1. Kapitel: Die Brooktorwache



»Wir melden uns ab«, sagte Polizei-Offiziant Lukas Boysen und schob sich ein Stück Kautabak in den Mund. Die Turmuhr von St. Katharinen schlug die zwölfte Nachtstunde, und bisher war der Dienst auf der Brooktorwache eher ruhig gewesen.

»Alles klar, bis später«, gab Constabler Brügge zurück, bevor er die Stahlfeder erneut ins Tintenfass tunkte, um an seinem Bericht weiterzuarbeiten.

Boysen trug als Offiziant die Verantwortung für die Wache mitten auf der Wandrahminsel im Hafen, die mit 20 Constablern besetzt war. Die Vorgesetzten erwarteten von ihm, dass er im Wachlokal hocken blieb wie die Spinne im Netz – Gesäßfleischarbeit. So pflegte Boysen den Stubendienst jedenfalls selbst zu nennen, und er war kein Freund der Tätigkeit am Schreibpult.

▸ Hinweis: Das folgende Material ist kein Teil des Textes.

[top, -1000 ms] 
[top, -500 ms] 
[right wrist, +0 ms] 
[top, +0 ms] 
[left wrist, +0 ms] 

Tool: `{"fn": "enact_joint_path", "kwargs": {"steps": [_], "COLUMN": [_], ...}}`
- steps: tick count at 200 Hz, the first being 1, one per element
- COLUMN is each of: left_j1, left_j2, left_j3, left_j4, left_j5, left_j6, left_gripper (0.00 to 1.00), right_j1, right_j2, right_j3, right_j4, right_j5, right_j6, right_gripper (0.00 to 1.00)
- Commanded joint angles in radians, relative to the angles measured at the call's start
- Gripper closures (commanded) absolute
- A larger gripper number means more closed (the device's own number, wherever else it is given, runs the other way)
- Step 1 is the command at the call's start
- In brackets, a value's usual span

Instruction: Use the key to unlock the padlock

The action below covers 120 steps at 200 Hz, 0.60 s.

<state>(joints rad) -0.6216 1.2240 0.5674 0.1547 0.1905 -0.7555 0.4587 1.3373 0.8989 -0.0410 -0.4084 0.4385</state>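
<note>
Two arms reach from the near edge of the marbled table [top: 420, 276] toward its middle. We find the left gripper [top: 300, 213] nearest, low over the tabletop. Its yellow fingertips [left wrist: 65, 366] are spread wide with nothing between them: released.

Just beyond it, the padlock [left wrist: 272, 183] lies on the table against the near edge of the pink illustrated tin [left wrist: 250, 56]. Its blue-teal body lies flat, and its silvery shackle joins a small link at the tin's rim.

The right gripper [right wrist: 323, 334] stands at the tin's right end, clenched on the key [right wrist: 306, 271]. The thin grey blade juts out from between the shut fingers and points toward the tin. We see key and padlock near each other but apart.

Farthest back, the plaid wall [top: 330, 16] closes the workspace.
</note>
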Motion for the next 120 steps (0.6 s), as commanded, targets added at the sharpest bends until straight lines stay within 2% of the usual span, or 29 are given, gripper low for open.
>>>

Also nutzte er jede Gelegenheit, um höchstpersönlich durch sein Revier zu patrouillieren. In dieser Nacht wollte er gemeinsam mit Constabler Enno Okkinga auf Streife gehen, einem schweigsamen Friesen mit einem langen Pferdegesicht.

Boysen strich seinen dunkelblauen Waffenrock glatt. Er platzierte den hohen Helm mit Kugelspitze, Hamburger Wappen und Polizeistern auf seinem knochigen Schädel. Okkinga folgte seinem Beispiel. Die beiden Ordnungshüter traten aus der Brooktorwache hinaus in die milde Sommernacht. Im Gleichschritt wandten sie sich zunächst nach Osten, Richtung Holländischer Brook. Boysen legte die linke Hand auf die Glocke seines Säbels, den er am schwarzen Koppel trug. Die rechte Hand spielte mit dem Dienststock. Okkinga hingegen hatte beide Hände um seinen Dienststock geklammert und die Arme hinter dem Rücken verschränkt, wie es seine Gewohnheit war. Der Friese ging leicht gebückt, als ob er einen zentnerschweren Kartoffelsack schleppen müsste.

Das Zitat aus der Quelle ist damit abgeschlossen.